- Directed by: Richard F. Barker and Bill Berry
- Produced by: Ronald K. Goldman
- Starring: Roy Jefferson Le Tari Haskell Anderson
- Release date: 1976;
- Running time: 78 minutes
- Country: United States
- Language: English
- Budget: $200,000-$250,000 USD

= Brotherhood of Death =

Brotherhood of Death is a low-budget 1976 action film in the blaxploitation genre, directed by Richard F. Barker and Bill Berry, and starring Roy Jefferson, Le Tari, and Haskell Anderson. The film featured appearances by several members, including Jefferson, of the Washington Redskins professional football team of the National Football League.

==Plot==
In the mid-to-late 1960s, three young men leave their small Southern hometown to join the United States Army and fight in the Vietnam War. Upon their return home, they take up the cause of battling the racial injustices prevalent in the town. When the town's Ku Klux Klan members offer a murderously violent reaction to their efforts, the trio uses the lessons they learned in the Special Forces, fighting the Vietcong, to conduct an all-out war against the Klan.

==Production==
The film was the brainchild of its executive producer, Ronald K. Goldman, a Washington, D.C. native and a veteran of blaxploitation film production. Guided by his previous experiences, Goldman devised a plan to make a film with a very low budget, to be produced entirely outside of the Hollywood establishment, and which he felt highly confident would still prove to be profitable.

Specifically, Goldman had deemed the quality of the acting in blaxploitation films to be unimpressive, even in those films which had been financially successful. Reasoning that even untrained actors could provide performances of similar quality, Goldman leveraged the fact that he knew some members of the Washington Redskins football team and convinced them to appear in his film. He thus gained some marquee value from their sports celebrity status without having to pay the higher salaries that would have been required to employ experienced actors who would have generated a similar level of public interest.

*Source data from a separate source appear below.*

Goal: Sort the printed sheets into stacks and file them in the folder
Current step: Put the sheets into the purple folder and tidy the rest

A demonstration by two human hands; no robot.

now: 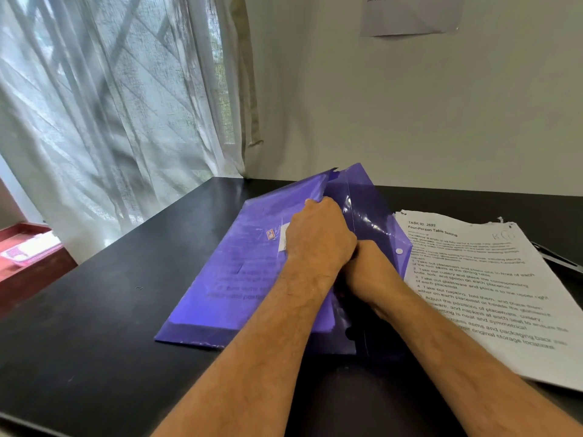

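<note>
A translucent purple plastic snap-button folder [239, 272] lies flat on the black tabletop [104, 326] at centre frame, its long side running from lower left toward upper right. Printed sheets are visible through the front cover, their text blurred by the plastic. The folder's flap [369, 209] stands raised at the right end, with a white snap button [399, 251] near its right edge.

The left hand [318, 238] sits at the folder's mouth, fingers curled over the edge of the front cover and gripping it. The right hand [367, 269] lies just beside and partly beneath the left, tucked toward the opening under the flap; its fingers are hidden, so its state cannot be determined. Both forearms enter from the bottom of the frame.

A stack of white printed sheets [492, 288] lies on the tabletop at right of frame, touching or slightly overlapped by the flap. The top sheet is headed "Four-Person Table Setting" and has a torn upper edge and a handwritten mark near the upper right corner. A dark object [558, 258] pokes out behind the stack at the right edge; its kind cannot be told.

A sheer white curtain [110, 105] fills the upper left. A white paper notice [410, 14] hangs on the pale wall [394, 115] at top right. A reddish ledge [28, 260] shows at left edge.
</note>
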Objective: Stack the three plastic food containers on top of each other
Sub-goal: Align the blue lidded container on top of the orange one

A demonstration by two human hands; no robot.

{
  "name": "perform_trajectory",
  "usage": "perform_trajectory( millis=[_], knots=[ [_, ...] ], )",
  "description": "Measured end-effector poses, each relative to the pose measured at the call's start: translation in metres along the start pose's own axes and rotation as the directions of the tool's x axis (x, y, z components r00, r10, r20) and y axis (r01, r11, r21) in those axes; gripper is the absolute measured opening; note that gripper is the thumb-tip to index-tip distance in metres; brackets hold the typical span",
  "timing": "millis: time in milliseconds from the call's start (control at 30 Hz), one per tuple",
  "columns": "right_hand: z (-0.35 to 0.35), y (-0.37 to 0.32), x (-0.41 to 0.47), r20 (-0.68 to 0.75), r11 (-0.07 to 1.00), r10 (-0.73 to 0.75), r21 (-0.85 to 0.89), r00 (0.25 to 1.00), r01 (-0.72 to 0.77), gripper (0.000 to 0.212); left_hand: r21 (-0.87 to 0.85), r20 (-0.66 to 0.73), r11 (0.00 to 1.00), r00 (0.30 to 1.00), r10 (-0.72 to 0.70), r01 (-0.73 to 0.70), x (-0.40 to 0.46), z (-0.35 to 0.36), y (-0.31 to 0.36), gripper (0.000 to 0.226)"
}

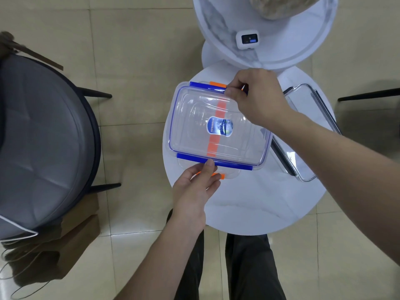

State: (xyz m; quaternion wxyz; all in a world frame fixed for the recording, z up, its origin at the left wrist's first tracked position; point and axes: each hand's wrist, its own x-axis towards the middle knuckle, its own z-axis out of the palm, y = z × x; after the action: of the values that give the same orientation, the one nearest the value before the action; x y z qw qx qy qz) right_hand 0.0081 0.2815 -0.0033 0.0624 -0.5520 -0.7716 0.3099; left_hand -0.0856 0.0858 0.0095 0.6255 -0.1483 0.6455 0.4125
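A clear container with blue clips (194,126) and a blue oval label is held over a clear container with orange clips (231,173), which rests on the small round white table (249,204). The orange one shows through the blue one and pokes out at the near edge. My left hand (194,187) grips the near long side of the blue container, thumb on its blue clip. My right hand (257,96) pinches its far edge. A third clear container with dark grey clips (303,161) lies on the table to the right, partly hidden by my right forearm.
A larger round marble-look table (281,55) stands just beyond, with a small white device (247,39) and a beige bag on it. A grey cushioned chair (43,137) is on the left, with brown paper bags on the floor below. Dark chair legs show at the right.
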Motion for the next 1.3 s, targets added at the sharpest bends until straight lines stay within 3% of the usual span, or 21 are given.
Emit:
perform_trajectory(
  millis=[267, 600, 733, 1000, 1300],
  knots=[
    [-0.001, 0.008, -0.008, -0.002, 0.997, 0.058, 0.06, 0.998, -0.058, 0.014, -0.008, -0.001, 1.0, 1.0, 0.028, -0.028, 0.005, -0.008, 0.004, 0.037],
    [-0.005, 0.027, -0.04, -0.039, 0.956, 0.236, 0.188, 0.971, -0.225, 0.014, 0.076, -0.077, 0.98, 0.979, 0.188, -0.182, 0.015, -0.017, 0.026, 0.024],
    [-0.004, 0.032, -0.054, -0.049, 0.929, 0.308, 0.233, 0.95, -0.289, 0.013, 0.132, -0.033, 0.964, 0.971, 0.238, -0.232, 0.021, -0.017, 0.041, 0.01],
    [0.005, 0.039, -0.075, -0.011, 0.803, 0.453, 0.438, 0.891, -0.403, 0.017, 0.31, 0.086, 0.884, 0.936, 0.34, -0.35, 0.033, -0.018, 0.068, 0.022],
    [0.012, 0.039, -0.088, 0.015, 0.726, 0.518, 0.52, 0.855, -0.449, 0.022, 0.447, 0.176, 0.776, 0.894, 0.412, -0.445, 0.048, -0.011, 0.088, 0.02]
  ],
)
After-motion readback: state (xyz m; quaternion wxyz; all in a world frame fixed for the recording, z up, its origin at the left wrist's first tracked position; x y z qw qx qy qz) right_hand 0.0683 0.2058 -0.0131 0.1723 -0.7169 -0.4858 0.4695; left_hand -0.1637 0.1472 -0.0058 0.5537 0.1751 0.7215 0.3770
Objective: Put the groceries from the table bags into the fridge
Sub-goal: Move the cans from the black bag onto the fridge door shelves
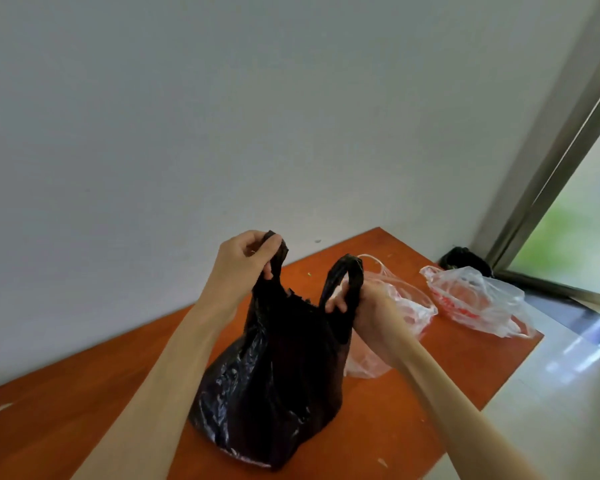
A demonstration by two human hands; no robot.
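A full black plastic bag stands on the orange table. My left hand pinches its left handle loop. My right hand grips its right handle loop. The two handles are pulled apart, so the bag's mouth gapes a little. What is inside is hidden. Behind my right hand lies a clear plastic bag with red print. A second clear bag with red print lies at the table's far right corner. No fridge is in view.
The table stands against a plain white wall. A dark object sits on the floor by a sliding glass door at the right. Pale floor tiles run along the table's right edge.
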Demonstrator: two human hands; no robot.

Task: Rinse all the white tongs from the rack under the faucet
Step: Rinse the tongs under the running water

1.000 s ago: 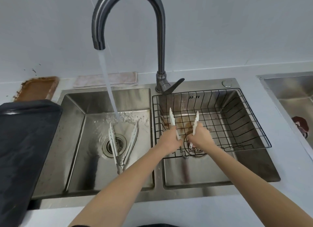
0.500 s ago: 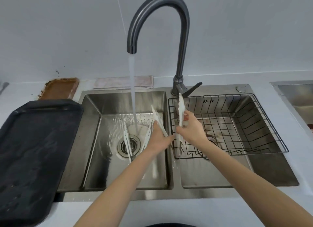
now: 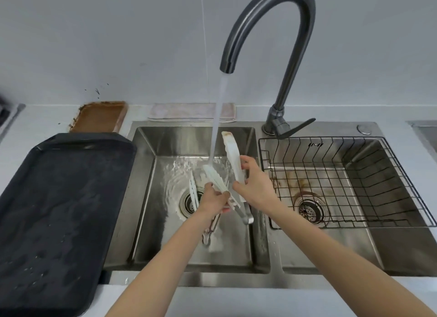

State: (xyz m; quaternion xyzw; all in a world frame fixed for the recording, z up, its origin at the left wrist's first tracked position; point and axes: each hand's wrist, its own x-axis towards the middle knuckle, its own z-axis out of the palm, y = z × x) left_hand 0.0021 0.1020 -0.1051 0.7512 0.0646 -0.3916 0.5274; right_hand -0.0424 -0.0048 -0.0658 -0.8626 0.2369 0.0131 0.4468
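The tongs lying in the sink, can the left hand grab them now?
Probably not yet. The left hand is already holding other tongs under the water, right above the tongs on the sink floor, so it would need to let go first.

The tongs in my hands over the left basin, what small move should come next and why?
Probably shift the tongs a little left, so the upper arm passes under the stream too. The left hand already has the lower arm's tip in the water, but the arm held by the right hand stands beside the stream, and its brown-stained tip looks dry.
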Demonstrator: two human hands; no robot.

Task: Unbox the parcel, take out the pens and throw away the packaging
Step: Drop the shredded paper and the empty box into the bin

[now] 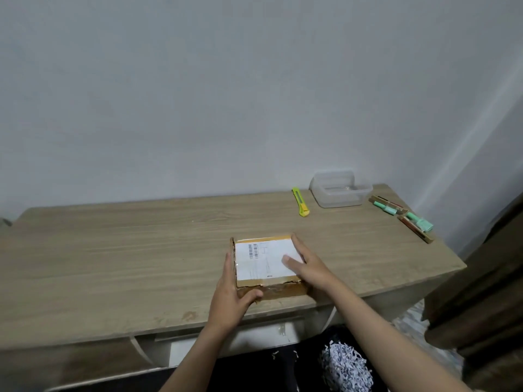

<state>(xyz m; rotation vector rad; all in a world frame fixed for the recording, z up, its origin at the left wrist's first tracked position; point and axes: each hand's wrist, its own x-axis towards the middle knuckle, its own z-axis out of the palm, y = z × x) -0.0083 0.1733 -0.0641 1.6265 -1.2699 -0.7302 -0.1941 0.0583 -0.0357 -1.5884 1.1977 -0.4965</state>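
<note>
- Wooden desk [141, 250] against a pale wall.
- Left hand [230, 295] gripping the parcel [266, 263] at its near-left corner, thumb across the front face.
- Right hand [304, 263] laid flat along the parcel's right edge, fingers straight.
- Parcel between both hands, label up, near seam ragged.
- Beyond the right hand: yellow cutter [300, 201], then clear tub [339, 190], pens [402, 215] farther right; right hand nearer.

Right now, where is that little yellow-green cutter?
In the head view, the cutter lies on the far right part of the desk, just left of the clear plastic tub, beyond the parcel.
</note>
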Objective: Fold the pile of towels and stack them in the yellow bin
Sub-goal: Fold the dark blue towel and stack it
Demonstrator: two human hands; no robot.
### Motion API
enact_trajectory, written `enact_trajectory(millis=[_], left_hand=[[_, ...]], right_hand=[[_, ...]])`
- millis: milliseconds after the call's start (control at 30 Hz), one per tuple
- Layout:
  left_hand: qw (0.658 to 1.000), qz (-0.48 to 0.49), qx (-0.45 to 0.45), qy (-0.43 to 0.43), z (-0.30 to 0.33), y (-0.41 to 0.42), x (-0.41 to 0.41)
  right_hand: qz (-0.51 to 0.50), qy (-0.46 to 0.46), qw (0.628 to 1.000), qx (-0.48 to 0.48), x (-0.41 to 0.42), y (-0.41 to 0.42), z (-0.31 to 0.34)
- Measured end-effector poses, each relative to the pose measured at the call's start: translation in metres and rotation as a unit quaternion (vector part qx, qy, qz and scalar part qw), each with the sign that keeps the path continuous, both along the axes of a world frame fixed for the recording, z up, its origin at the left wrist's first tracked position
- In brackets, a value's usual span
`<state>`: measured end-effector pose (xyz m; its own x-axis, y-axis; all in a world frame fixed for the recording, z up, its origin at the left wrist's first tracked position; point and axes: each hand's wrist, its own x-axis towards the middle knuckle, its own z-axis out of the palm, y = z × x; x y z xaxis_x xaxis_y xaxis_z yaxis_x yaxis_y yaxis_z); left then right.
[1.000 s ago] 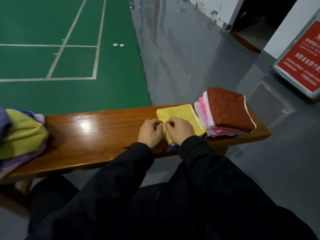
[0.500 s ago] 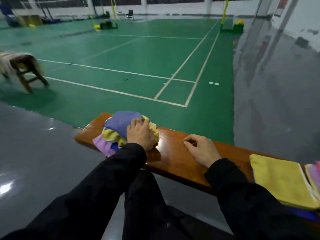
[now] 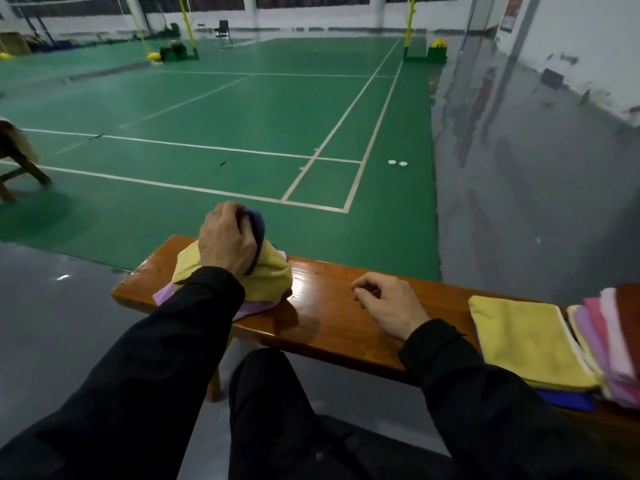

Knights of the Ku Klux Klan (KKKK) billboard shown in Brotherhood of Death

Goldman saved additional money by hiring a first-time director and having nearly the entire film shot in Montgomery County, near Washington. One exception was an actual Ku Klux Klan recruitment highway billboard which was featured in the film, suggesting the level of the Klan's support and influence in the town depicted in the movie. Such billboards were a relatively common sight in the South during the mid-1960s time period that served as the film's setting. However, by the time of filming in 1976, the majority of them had been removed. The billboard that was ultimately used in the movie (shown right) was filmed at its location on U.S. Route 70 at the city limits of Smithfield, North Carolina. The sign was maintained there until the late 1970s, making Smithfield one of the last towns that the filmmakers could have found which continued to have such a sign displayed.

The bar sequences were filmed at the Disabled American Veterans, Chapter #7 club house, located on Maryland Route 197 in Bowie, Maryland under the leadership of John "Jack" Federici, who appeared in the film
with several other disabled war veterans.

==Reception==
According to Goldman, his financial strategy of pursuing a very low budget succeeded in ensuring the profitability of Brotherhood of Death. Goldman reported that the film brought in approximately $1 million USD, after having been made at a cost of between $200,000 and $250,000. Nonetheless, the film was widely panned by critics, did not find a lasting place in the public consciousness, and became one of the essentially forgotten entries of the blaxploitation film era.

Among those who liked the film, however, was director Quentin Tarantino, and he would eventually give the film a renewed exposure. Tarantino has twice screened Brotherhood of Death at the Quentin Tarantino Film Festival, and the news of his advocacy of the film was among the factors that led to the decision to release it on DVD in 2005. Since then, it has aired numerous times on the Independent Film Channel (IFC) cable television network, with IFC's Matt Singer having expressed admiration for the movie.

==Misidentification of the cast==
The liner notes in the DVD release of Brotherhood of Death incorrectly ascribe Tari's and Anderson's leading roles to Redskins players Mike Bass and Mike Thomas. Although Bass and Thomas were among the football players who appeared in the film, Jefferson was the only one of the three leading actors who was a Redskins player. Some reviewers, such as online film critic Harry Knowles, have similarly misidentified Redskins receiver Larry Jones as one of the three leading actors. In keeping with Goldman's plan to utilize the players' marquee value as famed sports stars, the film's one-sheet and other promotional materials featured the football players — even those with smaller roles — over unknown leading actors Tari and Anderson, perhaps contributing to the later misconceptions. In more recent years, Brotherhood of Death was made available as a dual release DVD with Fred Williamson's One Down, Two to Go. Due to misleading crediting of the films on this release, the lead role in Brotherhood of Death was attributed to Fred Williamson, who in fact had no involvement in the feature.